Directions: All that should come back is the lines of the data below from the one containing "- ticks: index" to the one containing "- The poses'", inclusive, exactly as they stand.

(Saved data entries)
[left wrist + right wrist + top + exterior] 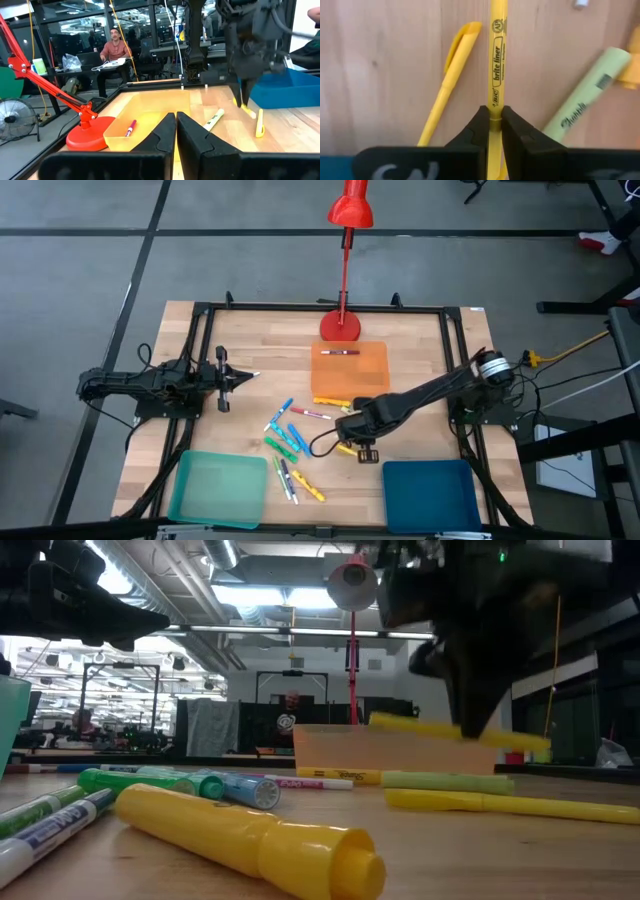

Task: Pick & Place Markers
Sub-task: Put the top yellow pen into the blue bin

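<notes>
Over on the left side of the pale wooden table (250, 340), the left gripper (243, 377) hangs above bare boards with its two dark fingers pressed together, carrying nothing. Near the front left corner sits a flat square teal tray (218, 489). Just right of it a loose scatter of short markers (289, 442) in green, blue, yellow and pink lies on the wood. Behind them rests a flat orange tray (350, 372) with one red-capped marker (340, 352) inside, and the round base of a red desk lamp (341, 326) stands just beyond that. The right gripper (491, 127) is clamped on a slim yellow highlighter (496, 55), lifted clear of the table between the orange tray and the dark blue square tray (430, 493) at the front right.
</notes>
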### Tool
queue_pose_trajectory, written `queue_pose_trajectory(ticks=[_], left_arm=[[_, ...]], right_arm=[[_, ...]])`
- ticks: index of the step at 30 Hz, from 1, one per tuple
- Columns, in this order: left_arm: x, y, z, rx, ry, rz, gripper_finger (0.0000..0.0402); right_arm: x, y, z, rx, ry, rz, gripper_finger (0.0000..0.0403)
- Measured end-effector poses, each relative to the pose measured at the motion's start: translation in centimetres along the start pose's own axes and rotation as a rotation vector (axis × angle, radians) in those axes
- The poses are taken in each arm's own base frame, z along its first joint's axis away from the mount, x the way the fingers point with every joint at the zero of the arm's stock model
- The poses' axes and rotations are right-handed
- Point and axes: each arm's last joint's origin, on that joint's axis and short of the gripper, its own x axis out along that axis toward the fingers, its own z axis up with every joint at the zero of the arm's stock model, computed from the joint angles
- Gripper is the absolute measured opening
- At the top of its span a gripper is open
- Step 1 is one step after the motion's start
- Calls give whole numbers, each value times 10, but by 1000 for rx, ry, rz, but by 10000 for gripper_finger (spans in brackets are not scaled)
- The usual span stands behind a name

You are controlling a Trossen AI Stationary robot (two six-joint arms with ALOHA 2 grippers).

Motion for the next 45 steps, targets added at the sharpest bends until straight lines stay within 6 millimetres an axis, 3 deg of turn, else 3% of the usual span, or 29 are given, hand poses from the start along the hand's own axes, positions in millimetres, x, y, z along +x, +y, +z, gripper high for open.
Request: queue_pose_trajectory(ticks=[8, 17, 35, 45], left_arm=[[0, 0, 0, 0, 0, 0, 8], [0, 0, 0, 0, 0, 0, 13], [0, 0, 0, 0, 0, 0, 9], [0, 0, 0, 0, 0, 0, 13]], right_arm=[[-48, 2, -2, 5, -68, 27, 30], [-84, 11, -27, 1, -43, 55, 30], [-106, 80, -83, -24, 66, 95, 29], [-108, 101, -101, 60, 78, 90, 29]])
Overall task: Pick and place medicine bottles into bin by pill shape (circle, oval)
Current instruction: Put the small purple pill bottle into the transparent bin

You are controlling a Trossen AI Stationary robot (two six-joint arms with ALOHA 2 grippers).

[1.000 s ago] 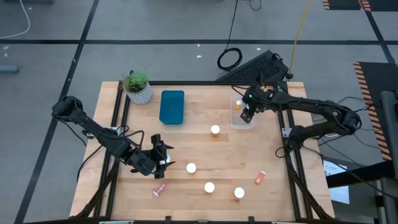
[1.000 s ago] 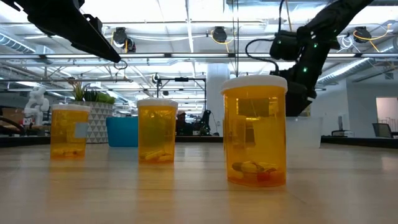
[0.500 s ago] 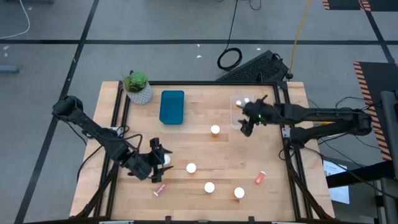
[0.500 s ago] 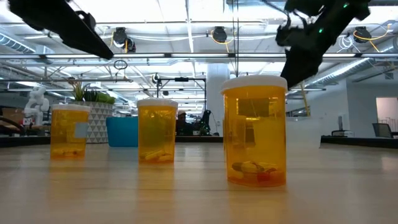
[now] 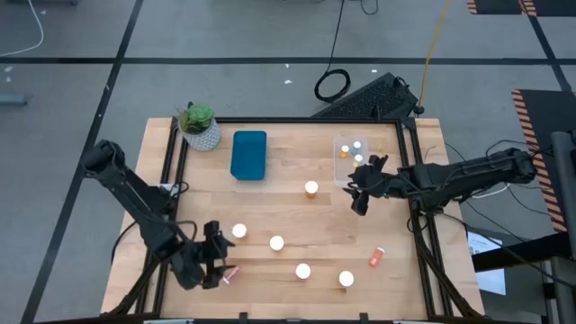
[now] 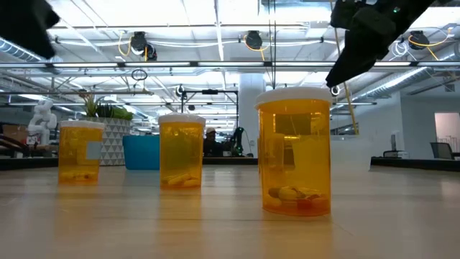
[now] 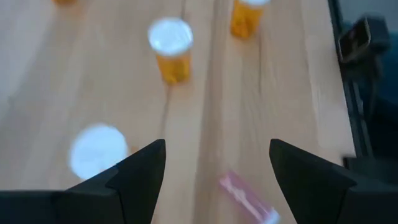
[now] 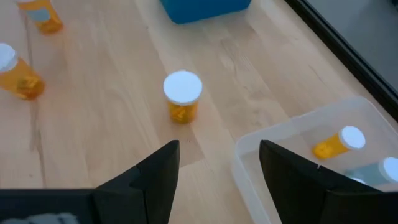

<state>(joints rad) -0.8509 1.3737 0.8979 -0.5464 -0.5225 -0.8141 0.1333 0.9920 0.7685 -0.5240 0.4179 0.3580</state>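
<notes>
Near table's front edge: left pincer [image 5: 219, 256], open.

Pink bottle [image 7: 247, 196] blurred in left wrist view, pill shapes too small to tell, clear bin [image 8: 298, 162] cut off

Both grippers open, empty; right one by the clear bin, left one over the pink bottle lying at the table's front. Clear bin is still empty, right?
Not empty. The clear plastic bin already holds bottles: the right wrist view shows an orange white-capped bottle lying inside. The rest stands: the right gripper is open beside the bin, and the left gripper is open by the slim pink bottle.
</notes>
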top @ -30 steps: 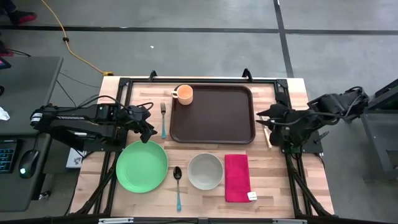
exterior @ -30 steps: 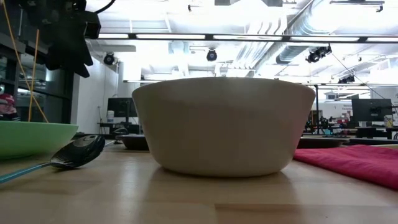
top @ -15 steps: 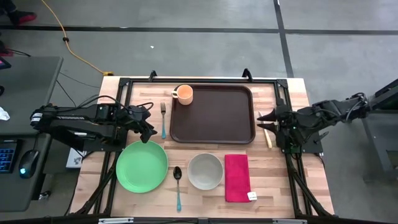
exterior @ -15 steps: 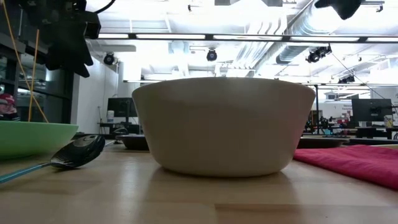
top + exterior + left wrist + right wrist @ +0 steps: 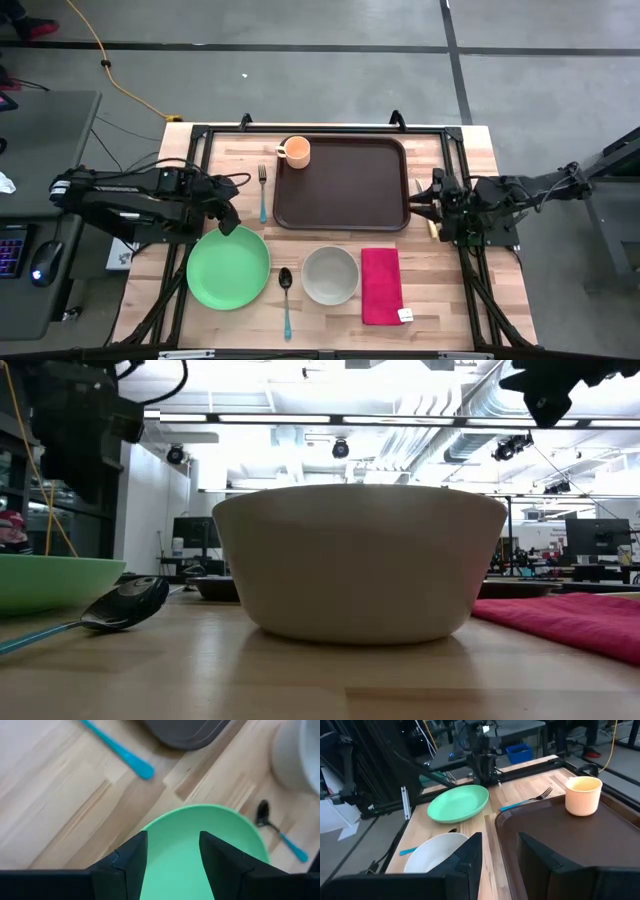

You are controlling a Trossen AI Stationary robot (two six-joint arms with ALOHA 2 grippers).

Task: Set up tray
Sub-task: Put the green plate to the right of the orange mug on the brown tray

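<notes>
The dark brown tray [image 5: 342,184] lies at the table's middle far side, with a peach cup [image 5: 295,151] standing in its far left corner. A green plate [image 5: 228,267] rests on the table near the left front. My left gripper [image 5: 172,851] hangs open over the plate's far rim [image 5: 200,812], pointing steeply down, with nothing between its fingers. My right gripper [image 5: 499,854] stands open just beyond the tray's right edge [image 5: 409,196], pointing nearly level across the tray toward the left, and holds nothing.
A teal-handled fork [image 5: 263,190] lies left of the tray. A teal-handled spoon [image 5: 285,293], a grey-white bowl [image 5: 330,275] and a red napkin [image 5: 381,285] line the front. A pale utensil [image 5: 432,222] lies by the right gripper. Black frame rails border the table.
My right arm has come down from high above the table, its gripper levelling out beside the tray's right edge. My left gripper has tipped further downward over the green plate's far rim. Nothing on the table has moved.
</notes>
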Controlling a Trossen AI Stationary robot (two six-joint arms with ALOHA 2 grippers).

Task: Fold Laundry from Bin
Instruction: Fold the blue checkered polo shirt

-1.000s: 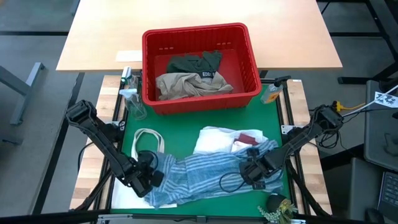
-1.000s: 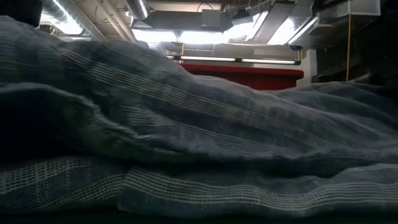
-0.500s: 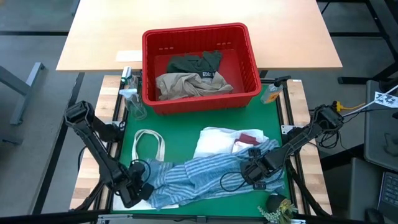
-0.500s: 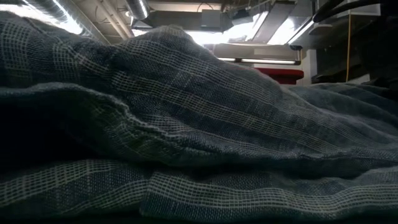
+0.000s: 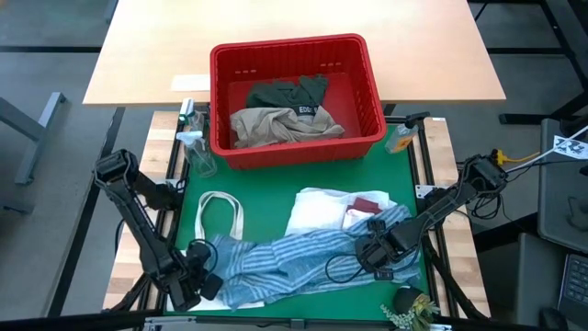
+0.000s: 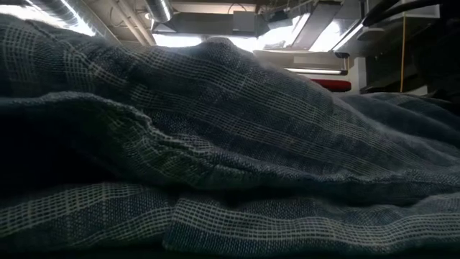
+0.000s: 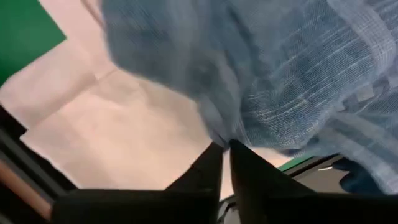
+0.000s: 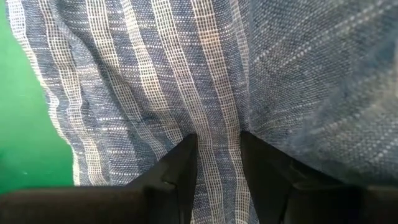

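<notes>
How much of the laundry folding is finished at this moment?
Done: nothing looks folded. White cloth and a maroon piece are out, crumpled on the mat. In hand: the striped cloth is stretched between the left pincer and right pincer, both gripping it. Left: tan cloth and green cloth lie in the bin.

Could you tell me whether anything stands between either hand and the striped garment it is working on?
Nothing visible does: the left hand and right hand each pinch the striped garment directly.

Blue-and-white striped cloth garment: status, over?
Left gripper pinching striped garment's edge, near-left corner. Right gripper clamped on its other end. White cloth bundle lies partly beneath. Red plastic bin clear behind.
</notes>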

Result for this exercise:
- ticks: index of the step at 30 Hz, from 1, one per tuple
- Columns, in this order: left_arm: x, y, z, rx, ry, rz, gripper_finger (0.0000..0.0402); right_arm: x, y, z, rx, ry, rz, gripper_finger (0.0000..0.0403)
- Measured end-effector poses, each relative to the pose measured at the motion's start: translation in centimetres along the start pose's own axes and rotation as a rotation vector (axis × angle, radians) in those axes
- The poses are taken in each arm's own base frame, z along its first joint's axis away from the mount, x the way the fingers point with every joint at the zero of the arm's stock model
- The poses' axes and rotations are right-handed

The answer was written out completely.